Midwifery theory, and maternity service policy and rhetoric all promote egalitarian relationships with women and emphasise the importance of choice. However, too often these principles fail to transfer to real clinical situations. Porter et al (2007) observed that putting ‘new professional’ decision-making in partnership into practice is a complicated undertaking, and Law et al (2009) found many obstacles to providing women with real informed choice. Any model used to make decisions about care needs to be based on women's autonomy to make informed choices (Delany, 2008), but also needs to recognise that this autonomy is entangled with other influences within modern maternity care. Organisational, professional, cultural, environmental and other factors may conflict, making decision-making in partnership with women multi-faceted and sometimes complex. There is a real need for a model to assist the midwife as she navigates her way through these factors, and to assist student midwives as they learn decision-making in practice.
Risk
The huge toll of litigation in maternity services has resulted in the emergence of a risk-averse culture in which midwives find themselves fearful of making the wrong decisions (Byrom, 2013).

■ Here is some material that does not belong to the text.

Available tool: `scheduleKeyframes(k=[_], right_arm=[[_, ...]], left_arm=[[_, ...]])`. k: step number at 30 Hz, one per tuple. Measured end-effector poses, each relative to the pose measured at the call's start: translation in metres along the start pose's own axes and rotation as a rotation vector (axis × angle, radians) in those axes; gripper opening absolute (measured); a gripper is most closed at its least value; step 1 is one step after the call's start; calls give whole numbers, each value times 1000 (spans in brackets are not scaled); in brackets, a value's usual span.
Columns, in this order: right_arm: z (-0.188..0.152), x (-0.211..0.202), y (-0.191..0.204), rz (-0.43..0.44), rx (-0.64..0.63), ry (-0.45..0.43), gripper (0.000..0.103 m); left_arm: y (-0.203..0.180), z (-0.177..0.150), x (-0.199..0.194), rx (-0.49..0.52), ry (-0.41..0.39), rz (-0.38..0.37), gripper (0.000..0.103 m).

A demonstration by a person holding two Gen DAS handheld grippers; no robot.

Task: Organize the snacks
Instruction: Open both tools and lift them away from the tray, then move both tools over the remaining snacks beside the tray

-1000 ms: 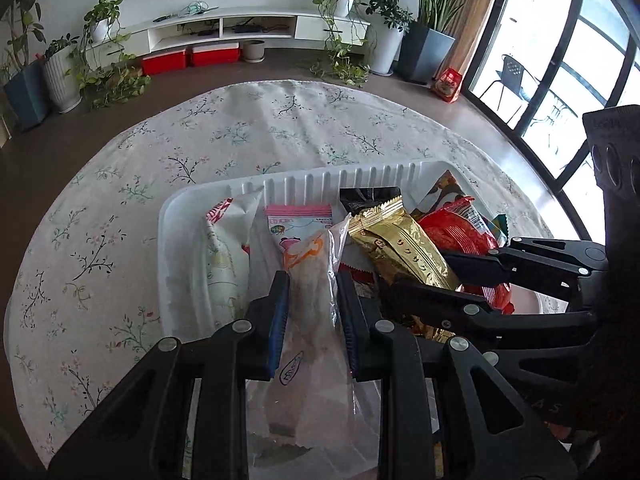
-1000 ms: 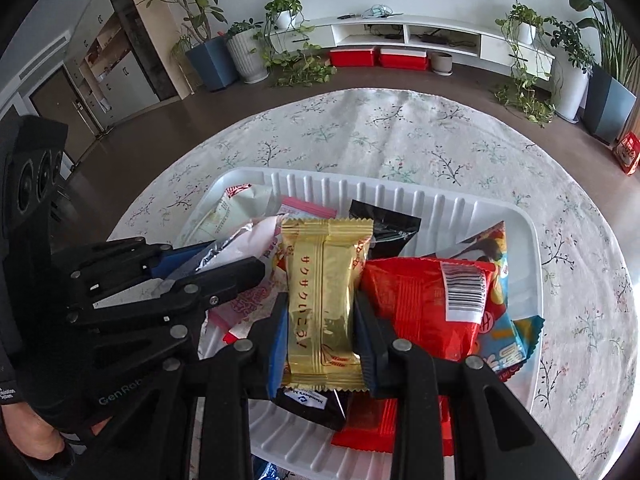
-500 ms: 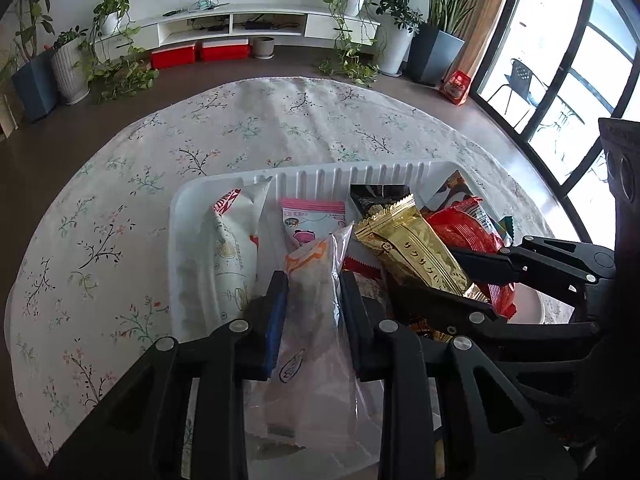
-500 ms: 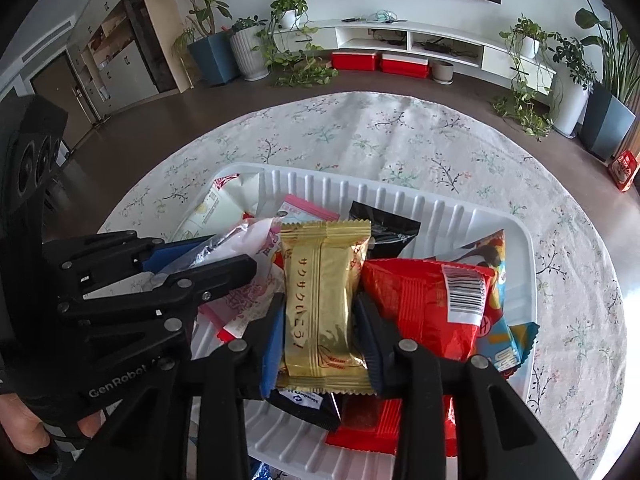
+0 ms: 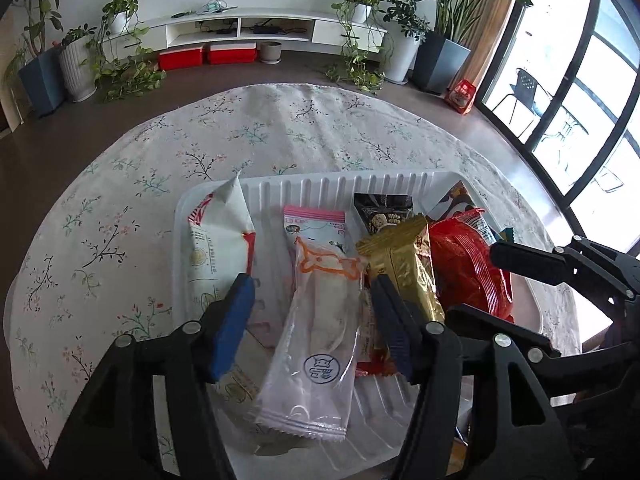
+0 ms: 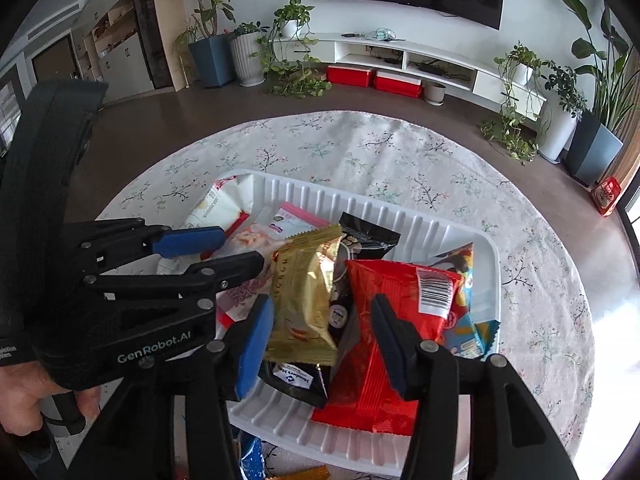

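A white ribbed tray (image 5: 320,186) (image 6: 416,224) on the round table holds several snack packs. My left gripper (image 5: 312,308) is open; a clear pack with an orange print (image 5: 320,320) lies loose between its jaws in the tray. My right gripper (image 6: 322,320) is open; a gold pack (image 6: 308,292) lies between its jaws, leaning left on the pile. A red pack (image 6: 384,320) (image 5: 464,264) lies to the right of the gold one (image 5: 404,264). A white pack (image 5: 218,236), a pink pack (image 5: 314,222) and a black pack (image 5: 382,212) lie further back.
The table wears a floral cloth (image 5: 280,128). The left gripper shows in the right wrist view (image 6: 224,252), close beside the right one. More wrappers lie on the table in front of the tray (image 6: 252,456). Plants and a TV shelf stand beyond.
Both grippers have opened and let go of their packs. The clear pack and the gold pack now rest in the tray; the gold one has tipped left. Both grippers have pulled back slightly.
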State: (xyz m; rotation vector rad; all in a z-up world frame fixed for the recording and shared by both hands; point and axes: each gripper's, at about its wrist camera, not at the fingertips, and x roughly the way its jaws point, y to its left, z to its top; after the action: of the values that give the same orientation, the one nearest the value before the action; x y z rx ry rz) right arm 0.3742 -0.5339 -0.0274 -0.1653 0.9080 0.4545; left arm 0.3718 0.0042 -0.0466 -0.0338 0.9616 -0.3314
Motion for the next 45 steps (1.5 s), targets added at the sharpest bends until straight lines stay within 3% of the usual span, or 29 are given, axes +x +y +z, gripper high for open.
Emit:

In this environment, midwives may slip into defensive practice. Such defensive practice has dramatically affected the ways in which maternity services are provided, with far-reaching effects, including the over-use of interventions during labour and birth (Greer, 2010). This dilemma between risk and choice is a very real problem for midwifery practice (Symon, 2006). Unfortunately, risk-management processes increasingly distract from personalised care and focus on servicing risk-management systems (Ballatt and Campling, 2011). Decisions need to be defensible, but not defensive. A model of decision-making that assists midwives in integrating risk and choice with all other information in order to make defensible decisions is long overdue.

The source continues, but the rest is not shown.